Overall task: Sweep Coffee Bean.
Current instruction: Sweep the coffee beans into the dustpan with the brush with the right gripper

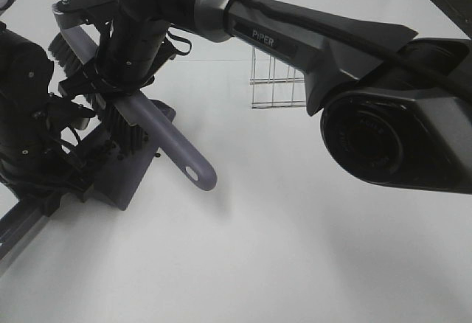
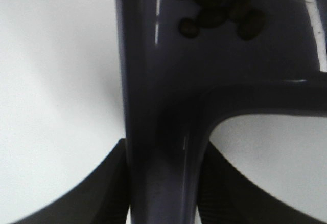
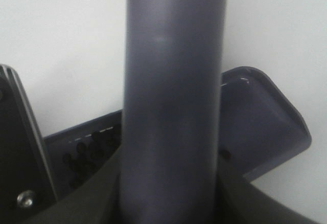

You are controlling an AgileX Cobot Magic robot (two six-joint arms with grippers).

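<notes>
The purple-grey dustpan (image 1: 136, 179) rests on the white table at the left. My left gripper (image 1: 68, 184) is shut on its handle (image 2: 158, 173), with a finger (image 2: 99, 196) on each side. Several coffee beans (image 2: 214, 10) lie inside the pan; they also show in the right wrist view (image 3: 82, 157). One bean (image 1: 158, 157) lies by the pan's edge. My right gripper (image 1: 110, 87) reaches across from the right and is shut on the purple-grey brush handle (image 1: 173, 150), which fills the right wrist view (image 3: 173, 96). The black bristles (image 1: 60, 51) sit at the far left, above the pan.
A clear wire basket (image 1: 276, 83) stands on the table behind the right arm. The large right arm body (image 1: 383, 116) hangs over the right half of the view. White table surface (image 1: 258, 249) lies in front of the pan.
</notes>
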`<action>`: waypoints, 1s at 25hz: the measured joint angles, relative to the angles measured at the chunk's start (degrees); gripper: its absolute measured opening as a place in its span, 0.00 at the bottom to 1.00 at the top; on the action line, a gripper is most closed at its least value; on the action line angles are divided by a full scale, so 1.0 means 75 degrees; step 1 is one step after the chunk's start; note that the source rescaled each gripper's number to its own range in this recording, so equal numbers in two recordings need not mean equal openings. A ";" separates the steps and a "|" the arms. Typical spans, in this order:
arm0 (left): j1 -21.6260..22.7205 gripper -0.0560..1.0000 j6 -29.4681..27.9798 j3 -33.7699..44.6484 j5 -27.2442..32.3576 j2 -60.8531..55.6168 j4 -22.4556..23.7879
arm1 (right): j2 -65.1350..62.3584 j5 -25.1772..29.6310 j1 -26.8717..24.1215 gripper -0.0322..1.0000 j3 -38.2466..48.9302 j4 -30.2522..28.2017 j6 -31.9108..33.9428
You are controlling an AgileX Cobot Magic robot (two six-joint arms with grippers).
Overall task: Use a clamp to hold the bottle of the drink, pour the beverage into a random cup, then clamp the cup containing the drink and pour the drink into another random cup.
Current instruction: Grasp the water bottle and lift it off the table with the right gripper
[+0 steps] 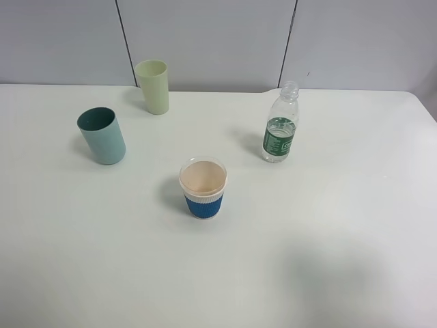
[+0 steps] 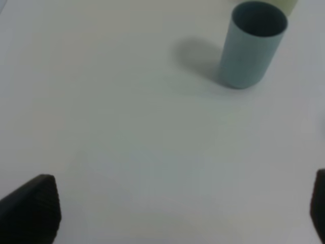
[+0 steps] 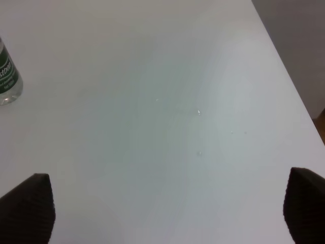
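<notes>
A clear plastic bottle point(image 1: 280, 126) with a green label and no cap stands upright at the right of the white table. Its base also shows in the right wrist view point(image 3: 8, 79). A paper cup with a blue sleeve point(image 1: 203, 187) stands in the middle. A teal cup point(image 1: 102, 135) stands at the left and shows in the left wrist view point(image 2: 252, 44). A pale green cup point(image 1: 152, 86) stands behind it. My left gripper point(image 2: 177, 213) and right gripper point(image 3: 167, 211) are open and empty, far from all objects. Neither arm shows in the exterior high view.
The white table point(image 1: 328, 225) ends at a grey panelled wall point(image 1: 205, 41) at the back. The table's right edge shows in the right wrist view point(image 3: 284, 61). A few small droplets point(image 3: 198, 112) lie on the table.
</notes>
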 joint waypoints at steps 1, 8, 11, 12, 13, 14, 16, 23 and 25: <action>0.0000 1.00 0.0000 0.0000 0.0000 0.0000 0.0000 | 0.0000 0.0000 0.0000 0.81 0.0000 0.0000 0.0000; 0.0000 1.00 0.0000 0.0000 0.0000 0.0000 0.0000 | 0.0000 0.0000 0.0000 0.81 0.0000 0.0000 0.0000; 0.0000 1.00 0.0000 0.0000 0.0000 0.0000 0.0000 | 0.0000 0.0000 0.0000 0.81 0.0000 0.0000 0.0000; 0.0000 1.00 0.0000 0.0000 0.0000 0.0000 0.0000 | 0.0000 0.0000 0.0000 0.81 0.0000 0.0000 0.0000; 0.0000 1.00 0.0000 0.0000 0.0000 0.0000 0.0000 | 0.0000 0.0000 0.0000 0.81 0.0000 0.0000 0.0000; 0.0000 1.00 0.0000 0.0000 0.0000 0.0000 0.0000 | 0.0000 0.0000 0.0000 0.81 0.0000 0.0000 0.0000; 0.0000 1.00 0.0000 0.0000 0.0000 0.0000 0.0000 | 0.0000 0.0000 0.0000 0.81 0.0000 0.0000 0.0000; 0.0000 1.00 0.0000 0.0000 0.0000 0.0000 0.0000 | 0.0000 0.0000 0.0000 0.81 0.0000 0.0000 0.0000; 0.0000 1.00 0.0000 0.0000 0.0000 0.0000 0.0000 | 0.0000 0.0000 0.0000 0.81 0.0000 0.0000 0.0000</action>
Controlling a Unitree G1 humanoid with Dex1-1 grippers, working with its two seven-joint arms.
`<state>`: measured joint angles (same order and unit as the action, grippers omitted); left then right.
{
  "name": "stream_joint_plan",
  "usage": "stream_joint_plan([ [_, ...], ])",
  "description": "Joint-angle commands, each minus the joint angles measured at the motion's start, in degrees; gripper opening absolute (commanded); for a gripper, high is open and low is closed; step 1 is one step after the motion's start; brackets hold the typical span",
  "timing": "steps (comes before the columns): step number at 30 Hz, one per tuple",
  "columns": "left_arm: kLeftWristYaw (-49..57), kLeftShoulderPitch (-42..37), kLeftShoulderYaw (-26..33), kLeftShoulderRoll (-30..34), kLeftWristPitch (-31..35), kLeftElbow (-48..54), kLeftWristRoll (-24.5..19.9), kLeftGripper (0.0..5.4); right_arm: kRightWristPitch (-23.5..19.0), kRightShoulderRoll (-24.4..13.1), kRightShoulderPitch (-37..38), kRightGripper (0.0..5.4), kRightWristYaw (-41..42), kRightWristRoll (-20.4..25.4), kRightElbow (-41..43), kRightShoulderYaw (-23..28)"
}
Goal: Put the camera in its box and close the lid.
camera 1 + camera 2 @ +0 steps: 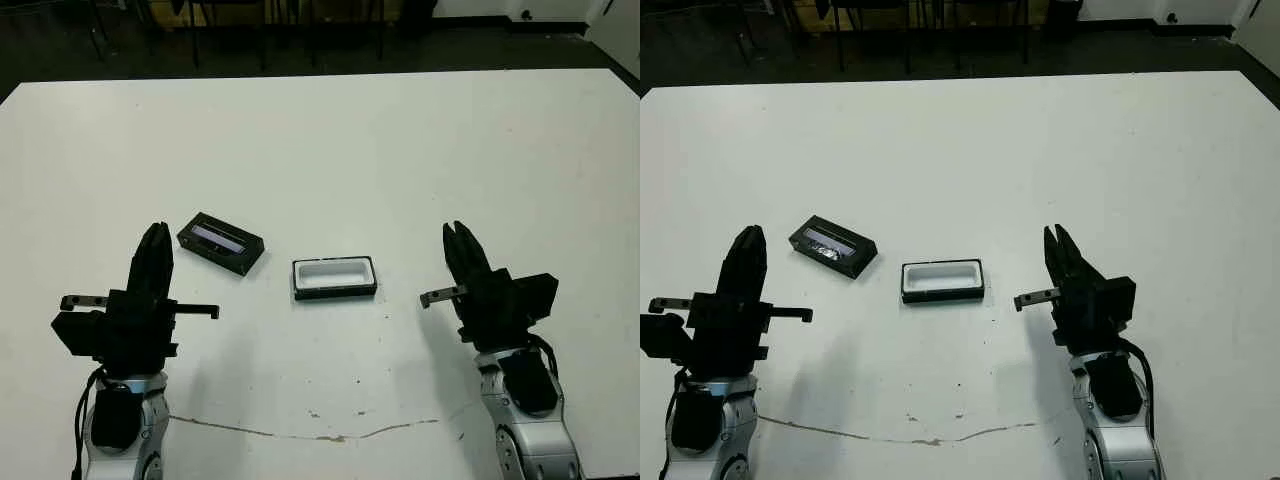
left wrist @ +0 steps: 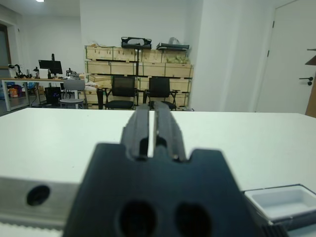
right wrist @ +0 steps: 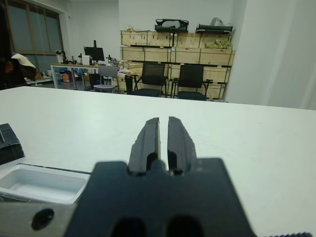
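The box point(image 1: 334, 277), a shallow black tray with white lining, lies open and empty at the table's middle front. To its left lies the lid point(image 1: 220, 243), a black slab with a silvery-blue strip on top, turned at an angle. I cannot make out the camera as a separate thing. My left gripper point(image 1: 155, 240) hovers shut just left of the lid, holding nothing. Right of the box, about a hand-length away, my right gripper point(image 1: 456, 236) is also shut and empty. The right wrist view shows the box point(image 3: 42, 183) and a corner of the lid point(image 3: 7, 143).
The white table point(image 1: 400, 150) stretches wide beyond the objects. A thin brown crack line point(image 1: 330, 436) runs along its front. Chairs, desks and shelves of wooden crates point(image 2: 138, 61) stand past the far edge.
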<state>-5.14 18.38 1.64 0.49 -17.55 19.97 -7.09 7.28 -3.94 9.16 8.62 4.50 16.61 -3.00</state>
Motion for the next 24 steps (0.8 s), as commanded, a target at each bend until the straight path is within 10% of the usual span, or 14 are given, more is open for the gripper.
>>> stream_joint_plan([
  [1,-0.06,1.80,0.12,-0.09,-0.07,-1.32,-0.02,0.01,0.14,-0.37,-0.30,0.00,0.60,0.66,-1.21,0.57],
  [15,0.58,1.59,0.15,0.04,0.39,-0.86,0.94,0.01,-0.88,-1.04,-0.79,0.00,1.65,2.19,0.09,1.52],
  [24,0.51,1.58,-0.18,-0.16,0.08,-1.25,0.57,0.01,-13.99,-8.97,-2.86,0.00,6.62,12.83,10.47,10.57],
])
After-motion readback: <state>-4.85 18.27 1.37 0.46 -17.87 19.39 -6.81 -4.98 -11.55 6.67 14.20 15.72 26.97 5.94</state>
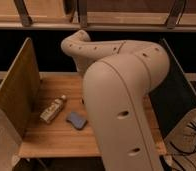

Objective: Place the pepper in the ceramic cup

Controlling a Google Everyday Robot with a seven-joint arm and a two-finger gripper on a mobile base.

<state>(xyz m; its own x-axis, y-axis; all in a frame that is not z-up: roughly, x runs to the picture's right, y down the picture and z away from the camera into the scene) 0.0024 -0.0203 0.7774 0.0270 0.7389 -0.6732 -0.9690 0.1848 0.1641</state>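
At the far left a tall wooden side panel (15, 95) stands upright along the edge of a light wooden slatted table (56, 142). On the table near that panel a cream plastic bottle with a white cap (53, 109) lies on its side at a slant, cap toward the back right. Just to its right, apart from it, a small flat blue-grey pad (76, 119) rests on the boards. The middle and right of the view are filled by the robot's thick cream-coloured jointed arm (123, 110), which rises from the lower edge, bends at a broad elbow and reaches back to the left over the table. The gripper lies somewhere behind this arm and is hidden from view; its fingers are closed together, and whether they hold anything cannot be told. The pepper and the ceramic cup are likewise hidden, since the arm covers the right part of the tabletop. Right of the arm stands a dark upright side panel (180, 97), and at the lower right black cables (192, 136) lie on a pale floor.
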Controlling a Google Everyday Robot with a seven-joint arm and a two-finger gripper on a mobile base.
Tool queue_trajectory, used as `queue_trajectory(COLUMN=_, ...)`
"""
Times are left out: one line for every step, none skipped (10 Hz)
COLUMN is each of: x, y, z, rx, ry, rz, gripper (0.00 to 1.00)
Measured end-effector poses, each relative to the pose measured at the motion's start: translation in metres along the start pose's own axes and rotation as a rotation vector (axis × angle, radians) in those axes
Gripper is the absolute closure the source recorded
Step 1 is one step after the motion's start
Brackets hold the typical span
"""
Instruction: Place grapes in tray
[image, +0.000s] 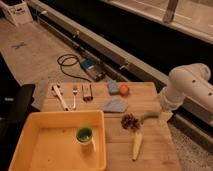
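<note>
— Where are the grapes to be found?
— The grapes (130, 122) are seen lying on the wooden table (152, 150), just right of the tray's right rim and outside it. A green pod (149, 117) is laid just beside them on the right. A pale yellow, tapered item (136, 145) is set below them, nearer the front edge.
— And the tray?
— The tray (55, 115) is placed at the table's front left corner. A green-lined cup (85, 136) is stood upright inside it, near the right wall.
— How is the gripper positioned?
— The gripper (165, 117) is held at the table's right edge, beneath the white arm (187, 87). It is close to the pod's tip and apart from the grapes. Its fingers appear to be spread and empty, as far as can be told from this angle.
— What else is laid out?
— Along the back, a white utensil (60, 95), a fork (75, 95) and a small brown block (87, 92) are ranged on the left. A blue sponge (113, 87) and an orange fruit (124, 89) are set side by side further right. A grey-blue cloth (115, 105) is spread in front of them.
</note>
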Motion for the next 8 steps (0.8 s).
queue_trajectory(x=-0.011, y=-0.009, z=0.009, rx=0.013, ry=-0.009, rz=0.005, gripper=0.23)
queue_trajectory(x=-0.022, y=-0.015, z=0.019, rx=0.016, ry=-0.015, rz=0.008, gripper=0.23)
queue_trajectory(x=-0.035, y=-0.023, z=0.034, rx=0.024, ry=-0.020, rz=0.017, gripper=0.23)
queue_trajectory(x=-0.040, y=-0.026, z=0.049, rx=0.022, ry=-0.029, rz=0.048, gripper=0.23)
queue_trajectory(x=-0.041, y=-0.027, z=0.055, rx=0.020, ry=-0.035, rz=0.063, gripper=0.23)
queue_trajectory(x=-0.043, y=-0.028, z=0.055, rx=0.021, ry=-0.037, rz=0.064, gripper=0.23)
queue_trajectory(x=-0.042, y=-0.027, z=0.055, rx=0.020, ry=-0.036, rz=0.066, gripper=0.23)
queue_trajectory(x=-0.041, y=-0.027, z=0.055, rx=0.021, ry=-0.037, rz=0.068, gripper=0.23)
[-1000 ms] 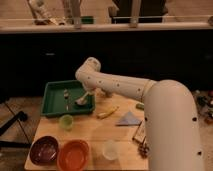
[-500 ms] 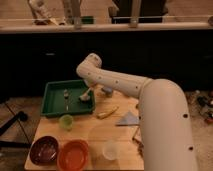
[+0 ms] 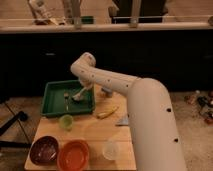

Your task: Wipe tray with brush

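The tray (image 3: pixel 54 100) lies at the far left corner of the wooden surface (image 3: pixel 95 134), its long sides running left to right across the view and its raised rim standing clear all round. The white arm (image 3: pixel 117 82) reaches in from the right, bends at a rounded joint above the tray's far right corner and drops down, so that the gripper (image 3: pixel 85 90) sits low over the right half of the tray, inside the rim. From it a pale shaft slants down and to the left: this is the brush (image 3: pixel 78 95), its long axis running diagonally from upper right at the gripper to lower left, where the low end meets or nearly meets the tray floor near the middle. Which end bears the bristles is hard to make out, and whether the gripper is clamped on the handle or merely beside it I cannot tell. Just left of the brush a thin metal utensil (image 3: pixel 66 98) lies in the tray, pointing roughly toward the near rim. Just in front of the tray stands a small green cup (image 3: pixel 66 121); a banana (image 3: pixel 107 112) lies to the right of the tray's near corner, tilted upward to the right. Along the near edge sit a maroon bowl (image 3: pixel 44 150), an orange bowl (image 3: pixel 73 154) touching it, and a clear cup (image 3: pixel 111 149).
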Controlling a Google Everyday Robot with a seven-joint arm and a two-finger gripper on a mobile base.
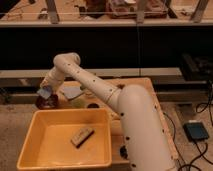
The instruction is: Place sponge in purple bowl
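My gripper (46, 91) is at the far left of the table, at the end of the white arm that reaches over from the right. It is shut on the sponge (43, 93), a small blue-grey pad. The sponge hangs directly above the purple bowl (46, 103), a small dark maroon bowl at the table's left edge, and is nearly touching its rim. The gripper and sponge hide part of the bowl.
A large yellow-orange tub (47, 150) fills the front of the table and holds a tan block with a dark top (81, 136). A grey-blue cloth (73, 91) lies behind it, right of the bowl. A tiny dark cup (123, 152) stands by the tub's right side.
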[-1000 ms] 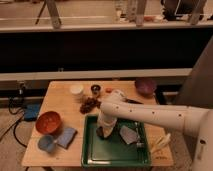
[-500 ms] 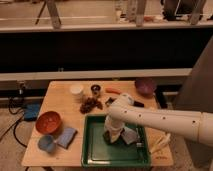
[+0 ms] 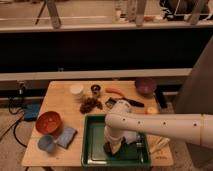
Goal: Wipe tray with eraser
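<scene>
While pressing down inside tray (image 3: 94, 145), right-centre floor: gripper (image 3: 113, 148) clamping 1 eraser (image 3: 112, 149). Wiping well: keeping block flat, sweeping steadily, staying inside raised rim, avoiding cloth beside.

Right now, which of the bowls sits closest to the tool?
The purple bowl at the table's back right. The tool is down in the green tray; the orange bowl sits farther left.

- The tray (image 3: 94, 150) lies at the table's (image 3: 60, 97) 6 o'clock edge.
- The gripper (image 3: 113, 148) is down inside the tray, near its centre.
- A bowl (image 3: 48, 122) sits at the tray's 9 o'clock.
- A cup (image 3: 76, 90) stands at its 11 o'clock.
</scene>
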`<action>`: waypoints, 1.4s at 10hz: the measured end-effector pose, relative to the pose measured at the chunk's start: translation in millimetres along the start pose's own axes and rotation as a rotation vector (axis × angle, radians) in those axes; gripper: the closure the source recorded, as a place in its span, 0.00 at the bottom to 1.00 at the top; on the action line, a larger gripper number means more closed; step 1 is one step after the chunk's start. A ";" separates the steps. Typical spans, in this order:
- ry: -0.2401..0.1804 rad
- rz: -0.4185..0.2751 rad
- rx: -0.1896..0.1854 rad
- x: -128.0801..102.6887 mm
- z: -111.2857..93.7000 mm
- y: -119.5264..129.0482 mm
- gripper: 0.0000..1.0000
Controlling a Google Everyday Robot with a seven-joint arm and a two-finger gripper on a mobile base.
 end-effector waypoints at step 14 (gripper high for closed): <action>-0.018 -0.168 0.154 -25.7 -6.5 -114.0 1.00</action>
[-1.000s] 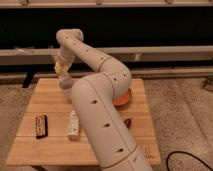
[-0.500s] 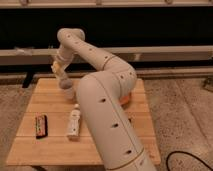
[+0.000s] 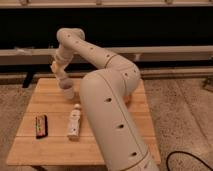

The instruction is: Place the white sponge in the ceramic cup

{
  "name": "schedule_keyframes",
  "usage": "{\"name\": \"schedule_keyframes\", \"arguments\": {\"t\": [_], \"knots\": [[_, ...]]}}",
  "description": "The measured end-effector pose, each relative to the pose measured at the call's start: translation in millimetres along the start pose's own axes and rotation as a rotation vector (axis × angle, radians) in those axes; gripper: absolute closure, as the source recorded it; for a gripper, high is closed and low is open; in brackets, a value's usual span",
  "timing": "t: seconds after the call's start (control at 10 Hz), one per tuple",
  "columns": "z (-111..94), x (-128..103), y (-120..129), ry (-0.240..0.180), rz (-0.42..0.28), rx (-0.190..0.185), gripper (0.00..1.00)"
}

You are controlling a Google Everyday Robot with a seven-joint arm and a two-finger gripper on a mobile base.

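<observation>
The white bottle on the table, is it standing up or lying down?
Lying down. The white bottle rests lengthwise on the wooden table, cap toward the back. The gripper hangs above the ceramic cup, behind it.

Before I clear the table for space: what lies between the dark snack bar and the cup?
Camera view: between the snack bar and the cup, only bare wood; the gripper hangs above the cup.

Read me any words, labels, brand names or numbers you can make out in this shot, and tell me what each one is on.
No text can be read.
White bottle: has a label, print too blurred to read.
Dark packet at the table's left: markings too blurred to read.
Ceramic cup: plain, no visible print.
Gripper, above the cup: no visible marking.
</observation>
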Motion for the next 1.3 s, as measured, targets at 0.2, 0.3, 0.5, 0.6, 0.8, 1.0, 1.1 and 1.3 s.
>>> {"name": "schedule_keyframes", "arguments": {"t": [0.2, 0.3, 0.5, 0.6, 0.8, 1.0, 1.1, 1.3], "knots": [[-1.7, 1.3, -0.4, 0.0, 0.0, 0.0, 0.2], [-2.9, 2.2, -1.3, 0.0, 0.002, -0.001, 0.2], [-4.8, 2.3, -1.0, 0.002, -0.002, -0.005, 0.2], [-4.5, 1.7, 0.4, 0.002, -0.005, -0.008, 0.2], [-2.4, 0.5, -0.8, -0.001, -0.005, -0.005, 0.24], [-3.7, -0.8, 0.9, 0.0, -0.009, -0.004, 0.1], [-3.2, 1.2, 1.4, 0.004, -0.009, -0.001, 0.03], [-4.1, 2.3, 0.7, 0.002, -0.008, 0.007, 0.0]]}}
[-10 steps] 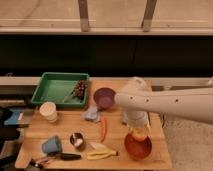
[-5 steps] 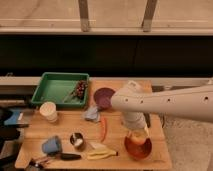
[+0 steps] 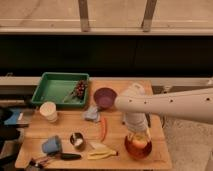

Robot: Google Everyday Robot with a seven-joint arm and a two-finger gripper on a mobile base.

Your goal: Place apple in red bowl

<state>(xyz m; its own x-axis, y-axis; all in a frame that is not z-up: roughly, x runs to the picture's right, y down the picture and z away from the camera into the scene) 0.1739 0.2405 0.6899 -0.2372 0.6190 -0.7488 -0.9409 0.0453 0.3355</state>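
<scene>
Wooden table (image 3: 60, 127) before a dark window wall: green plastic tray (image 3: 60, 90) far left, round purple bowl (image 3: 105, 96) mid-table, long orange carrot (image 3: 103, 128) below it. Right of that, round orange-red bowl (image 3: 138, 146) with small yellow-orange apple (image 3: 139, 143) inside. Gripper (image 3: 138, 134) directly above the bowl; cannot tell its grip.

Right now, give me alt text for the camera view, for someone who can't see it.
A white robot arm reaches in from the right, its gripper directly over the red bowl at the wooden table's front right, the apple in the bowl. A purple bowl, carrot, banana and green tray lie to the left.
</scene>
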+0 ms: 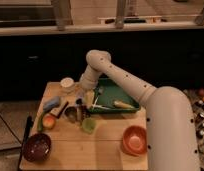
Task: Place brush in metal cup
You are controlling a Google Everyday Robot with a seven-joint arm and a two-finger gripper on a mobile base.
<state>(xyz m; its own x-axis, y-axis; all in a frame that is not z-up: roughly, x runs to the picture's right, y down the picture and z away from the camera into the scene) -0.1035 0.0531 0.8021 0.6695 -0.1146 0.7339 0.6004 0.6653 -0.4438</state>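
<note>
Gripper (83, 99) first: it hangs at the end of the white jointed arm (120, 80), low over the wooden tabletop (95, 150). It sits just left of the green rectangular tray (126, 92) and right above the small round silver-grey metal cup (71, 115). Whether it is spread or closed I cannot tell. A short dark shape directly under it, at the cup's rim, is probably the black head of the long slim white-handled brush (77, 104). The view is too murky to say whether that brush is held, resting in the cup or merely beside it. So the carry looks done, and the arm is at the right vessel, not the white cup (67, 82) behind it nor the translucent green cup (88, 125) in front. What remains, as I judge it, is seeing the brush settled inside the metal cup and the gripper lifted away.
</note>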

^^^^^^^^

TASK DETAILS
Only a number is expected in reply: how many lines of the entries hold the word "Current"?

RESULT OF THIS EXERCISE
2